For this exercise, copy exactly the lines below from the one with "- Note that" through the one with "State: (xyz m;" and leave out the pictures.

+ + +

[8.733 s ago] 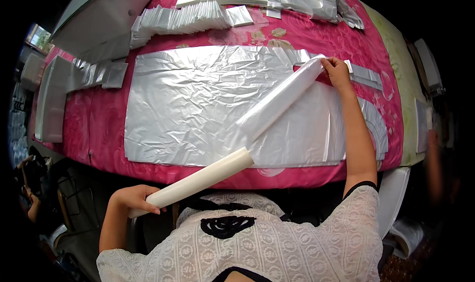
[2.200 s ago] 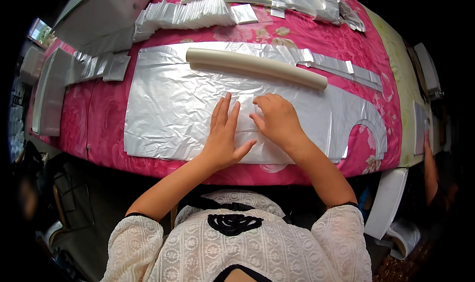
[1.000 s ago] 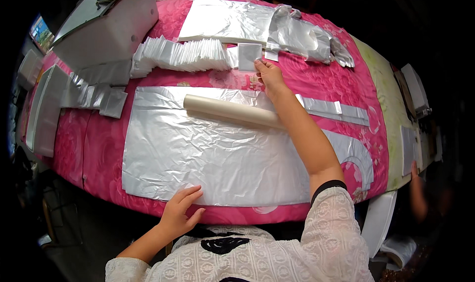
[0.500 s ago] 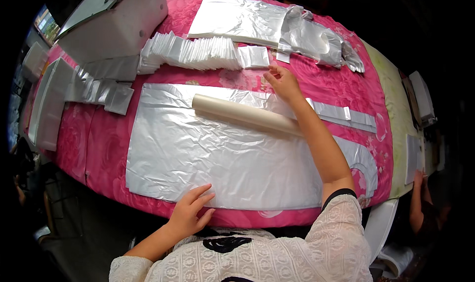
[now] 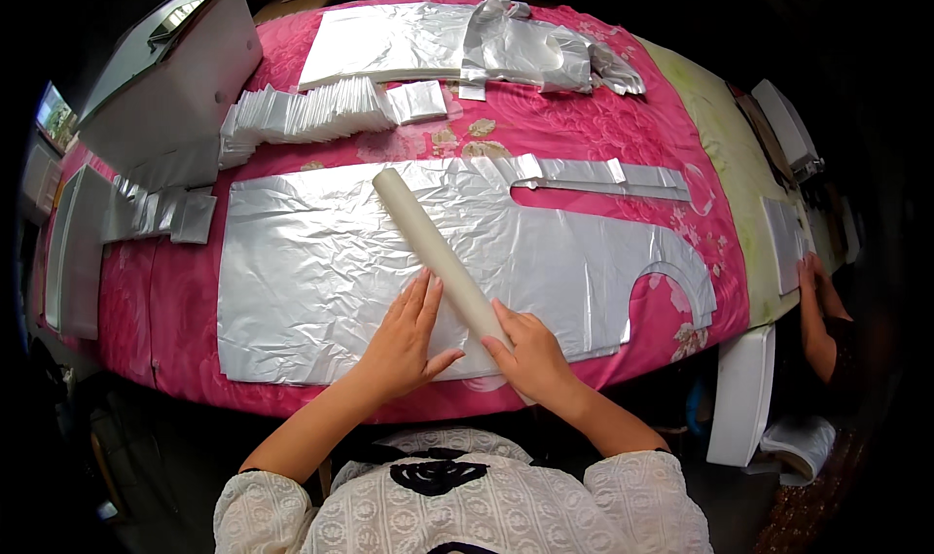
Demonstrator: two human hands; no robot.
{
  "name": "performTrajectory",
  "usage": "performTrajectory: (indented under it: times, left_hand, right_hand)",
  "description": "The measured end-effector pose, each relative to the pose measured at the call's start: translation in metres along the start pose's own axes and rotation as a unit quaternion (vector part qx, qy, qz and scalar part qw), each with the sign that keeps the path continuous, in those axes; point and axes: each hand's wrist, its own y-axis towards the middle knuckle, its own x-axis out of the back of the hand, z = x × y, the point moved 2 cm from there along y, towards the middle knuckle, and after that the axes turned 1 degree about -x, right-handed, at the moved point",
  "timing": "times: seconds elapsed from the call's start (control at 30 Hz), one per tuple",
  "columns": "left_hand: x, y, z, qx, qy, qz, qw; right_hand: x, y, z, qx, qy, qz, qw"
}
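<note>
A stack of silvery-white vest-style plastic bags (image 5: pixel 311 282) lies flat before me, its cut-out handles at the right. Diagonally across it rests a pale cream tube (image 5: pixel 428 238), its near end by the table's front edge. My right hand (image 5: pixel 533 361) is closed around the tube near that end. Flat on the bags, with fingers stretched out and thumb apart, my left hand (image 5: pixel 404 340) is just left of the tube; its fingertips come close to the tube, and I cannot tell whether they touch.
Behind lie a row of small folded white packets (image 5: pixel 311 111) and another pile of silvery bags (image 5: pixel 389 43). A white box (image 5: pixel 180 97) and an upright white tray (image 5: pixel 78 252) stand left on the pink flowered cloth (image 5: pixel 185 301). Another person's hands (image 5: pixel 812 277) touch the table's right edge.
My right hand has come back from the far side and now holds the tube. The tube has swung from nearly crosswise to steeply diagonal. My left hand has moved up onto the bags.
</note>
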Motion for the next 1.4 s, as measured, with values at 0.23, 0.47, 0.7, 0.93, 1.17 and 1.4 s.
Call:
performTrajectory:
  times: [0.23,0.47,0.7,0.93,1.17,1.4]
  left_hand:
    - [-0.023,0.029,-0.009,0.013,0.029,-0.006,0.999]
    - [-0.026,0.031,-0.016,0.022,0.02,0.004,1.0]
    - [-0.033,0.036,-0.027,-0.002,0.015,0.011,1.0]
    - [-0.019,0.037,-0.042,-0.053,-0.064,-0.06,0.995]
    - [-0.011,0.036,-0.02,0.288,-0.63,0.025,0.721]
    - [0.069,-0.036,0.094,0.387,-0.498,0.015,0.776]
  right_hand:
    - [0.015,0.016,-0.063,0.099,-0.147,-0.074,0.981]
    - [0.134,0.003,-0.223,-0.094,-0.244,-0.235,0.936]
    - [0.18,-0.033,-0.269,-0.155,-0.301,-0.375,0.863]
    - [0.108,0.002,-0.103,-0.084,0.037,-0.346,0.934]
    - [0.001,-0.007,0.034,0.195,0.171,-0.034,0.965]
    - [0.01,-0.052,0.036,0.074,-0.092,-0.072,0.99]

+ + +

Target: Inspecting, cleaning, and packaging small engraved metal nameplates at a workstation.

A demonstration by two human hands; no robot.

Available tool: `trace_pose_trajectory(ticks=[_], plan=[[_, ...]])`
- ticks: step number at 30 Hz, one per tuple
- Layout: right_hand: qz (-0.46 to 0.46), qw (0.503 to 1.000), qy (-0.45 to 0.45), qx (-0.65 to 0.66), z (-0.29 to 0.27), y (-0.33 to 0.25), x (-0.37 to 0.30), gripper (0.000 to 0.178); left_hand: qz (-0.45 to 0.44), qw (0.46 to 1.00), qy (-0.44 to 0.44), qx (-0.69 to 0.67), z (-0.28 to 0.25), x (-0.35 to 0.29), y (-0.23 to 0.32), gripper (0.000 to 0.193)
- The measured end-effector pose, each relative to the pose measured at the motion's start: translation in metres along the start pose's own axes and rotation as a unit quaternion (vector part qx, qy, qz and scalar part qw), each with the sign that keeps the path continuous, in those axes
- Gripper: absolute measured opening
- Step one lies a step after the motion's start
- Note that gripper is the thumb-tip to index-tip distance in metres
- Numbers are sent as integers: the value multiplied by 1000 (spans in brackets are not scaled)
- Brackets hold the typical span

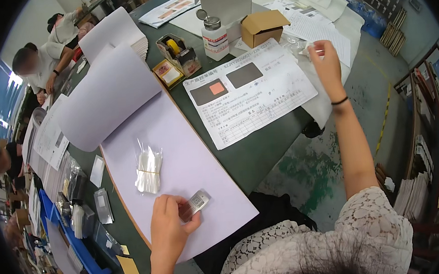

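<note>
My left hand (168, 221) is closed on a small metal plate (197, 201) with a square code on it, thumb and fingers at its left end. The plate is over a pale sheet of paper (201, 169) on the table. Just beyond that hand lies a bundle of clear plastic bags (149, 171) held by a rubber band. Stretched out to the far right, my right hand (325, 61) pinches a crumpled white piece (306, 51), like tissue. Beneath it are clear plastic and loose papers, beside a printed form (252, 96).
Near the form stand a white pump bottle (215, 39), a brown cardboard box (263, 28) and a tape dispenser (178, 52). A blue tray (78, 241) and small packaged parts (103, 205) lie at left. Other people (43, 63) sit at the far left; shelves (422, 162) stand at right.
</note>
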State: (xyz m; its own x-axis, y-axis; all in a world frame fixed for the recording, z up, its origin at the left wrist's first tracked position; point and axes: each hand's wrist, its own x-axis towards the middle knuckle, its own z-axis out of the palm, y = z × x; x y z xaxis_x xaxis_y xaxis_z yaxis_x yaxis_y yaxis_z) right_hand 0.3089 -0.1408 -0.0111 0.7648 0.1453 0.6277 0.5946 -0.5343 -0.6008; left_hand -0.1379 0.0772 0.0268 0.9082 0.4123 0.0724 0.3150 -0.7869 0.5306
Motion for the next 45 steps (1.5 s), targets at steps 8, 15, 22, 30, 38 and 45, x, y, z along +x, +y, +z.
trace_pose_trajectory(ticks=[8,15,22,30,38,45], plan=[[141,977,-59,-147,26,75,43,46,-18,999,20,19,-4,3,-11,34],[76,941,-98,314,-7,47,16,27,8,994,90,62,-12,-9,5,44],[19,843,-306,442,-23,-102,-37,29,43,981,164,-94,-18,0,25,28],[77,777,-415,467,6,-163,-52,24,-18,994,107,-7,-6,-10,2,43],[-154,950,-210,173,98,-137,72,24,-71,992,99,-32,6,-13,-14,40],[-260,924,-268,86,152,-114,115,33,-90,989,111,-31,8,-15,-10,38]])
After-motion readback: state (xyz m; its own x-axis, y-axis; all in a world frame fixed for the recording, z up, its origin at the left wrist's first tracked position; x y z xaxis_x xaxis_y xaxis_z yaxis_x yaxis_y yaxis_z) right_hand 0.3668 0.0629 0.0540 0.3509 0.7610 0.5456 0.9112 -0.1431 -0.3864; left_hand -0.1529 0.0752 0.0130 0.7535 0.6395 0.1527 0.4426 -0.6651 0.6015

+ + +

RESPONSE TO THIS TASK:
- Note that gripper is the thumb-tip to index-tip distance in metres
- Numbers are sent as integers: the value multiplied by 1000 (spans in brackets are not scaled)
- Brackets hold the typical span


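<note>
My left hand (168, 221) is closed on a small metal plate (197, 201) with a square code on it, thumb and fingers at its left end. The plate is over a pale sheet of paper (201, 169) on the table. Just beyond that hand lies a bundle of clear plastic bags (149, 171) held by a rubber band. Stretched out to the far right, my right hand (325, 61) pinches a crumpled white piece (306, 51), like tissue. Beneath it are clear plastic and loose papers, beside a printed form (252, 96).
Near the form stand a white pump bottle (215, 39), a brown cardboard box (263, 28) and a tape dispenser (178, 52). A blue tray (78, 241) and small packaged parts (103, 205) lie at left. Other people (43, 63) sit at the far left; shelves (422, 162) stand at right.
</note>
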State: (xyz m; its own x-axis, y-axis; all in a world frame fixed for the recording, z up, its origin at the left wrist's first tracked position; point and axes: each hand's wrist, its own x-axis towards the middle knuckle, its own z-axis out of the palm, y = z × x; x y z xaxis_x xaxis_y xaxis_z yaxis_x yaxis_y yaxis_z) right_hand 0.3089 -0.1408 -0.0111 0.7648 0.1453 0.6277 0.5946 -0.5343 -0.6008; left_hand -0.1379 0.0772 0.0268 0.9082 0.4123 0.0724 0.3150 -0.7869 0.5306

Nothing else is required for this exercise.